Her father leaned forward onto his knees and sighed. “I wonder how you must have perished. You’re lucky, I suppose, though hardly deserving. The kingdom would have done far worse than death.”
Now the woman blinked at the man. He really thought she was a ghost, like Henriette, her corpse lying dead and cold somewhere. Maybe this would make things easier.
“Well…” she started in a low voice. “Since you aren’t trying to kill me at the moment–”
“I can’t kill a ghost–” he broke in, but she soldiered over his words.
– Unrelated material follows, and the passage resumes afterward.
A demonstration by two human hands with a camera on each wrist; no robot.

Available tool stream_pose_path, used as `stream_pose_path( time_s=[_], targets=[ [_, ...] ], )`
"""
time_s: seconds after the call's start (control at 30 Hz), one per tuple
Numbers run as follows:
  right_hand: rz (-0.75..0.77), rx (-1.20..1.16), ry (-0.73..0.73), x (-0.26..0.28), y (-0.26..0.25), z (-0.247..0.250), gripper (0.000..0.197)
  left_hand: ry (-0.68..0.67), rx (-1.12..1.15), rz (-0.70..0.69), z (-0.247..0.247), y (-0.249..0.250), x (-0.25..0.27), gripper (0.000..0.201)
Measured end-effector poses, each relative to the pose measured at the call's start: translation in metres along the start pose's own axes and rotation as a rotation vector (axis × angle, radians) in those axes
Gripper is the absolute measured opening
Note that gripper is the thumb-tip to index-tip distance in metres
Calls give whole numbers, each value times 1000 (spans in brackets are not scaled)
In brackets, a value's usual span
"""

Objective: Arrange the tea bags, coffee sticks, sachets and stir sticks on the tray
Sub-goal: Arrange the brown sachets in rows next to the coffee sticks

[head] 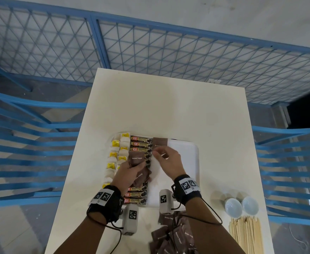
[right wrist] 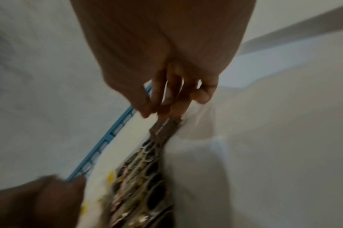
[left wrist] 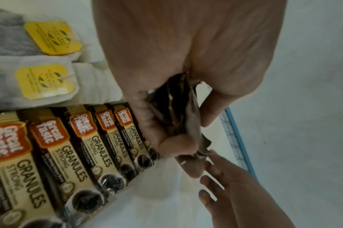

“–I guess I’ll try to answer your question. You wanted to know why all this happened?” She blinked up at the hole in the bed canopy. The slashed cloth leaned toward her with cotton fingers spread. Elmiryn reached up her free hand and swiped at it. “I was…bored.” And she stopped there, unable to come up with the words for what came next.
She heard the chair squeak as Warner shifted in his seat. “That’s all you can say for yourself?” his voice bordered on a rumble. “You were bored?”
“I was bored,” she repeated. Her brows moved as if to press together, then rose up high and her eyes rolled in their sockets to stare at the headboard. “I was angry,” she muttered sullenly. “I wanted…something. That night, the princess opened the door and let me in. She wanted something, too. We both did. But we were looking for different things.” Warner said nothing, so she went on, her eyes slipping shut. “I can’t…I wish I could…remember the look she gave me. It pulled me in. Promised me some distraction. I was really restless after they denied my promotion to Major. You remember that?”
Of course he remembered. How could he forget? Warner bothered to grunt anyway.
Elmiryn opened her eyes and sat up. She moved the wine bottle to her lap and gazed at Warner sidelong. “I was mad at you for not getting me the thing I never asked you for. It sounds stupid. Foolish. Like being angry at the moon for not appearing at night. You ended up having me placed on guard duty because you thought it’d be the answer to my career stonewalling, but…I just wanted to be on the field, with my men. I loved being a dragoon. On top of the insult from our superiors, you took me away from everything I knew, everything you ever prepped me for–”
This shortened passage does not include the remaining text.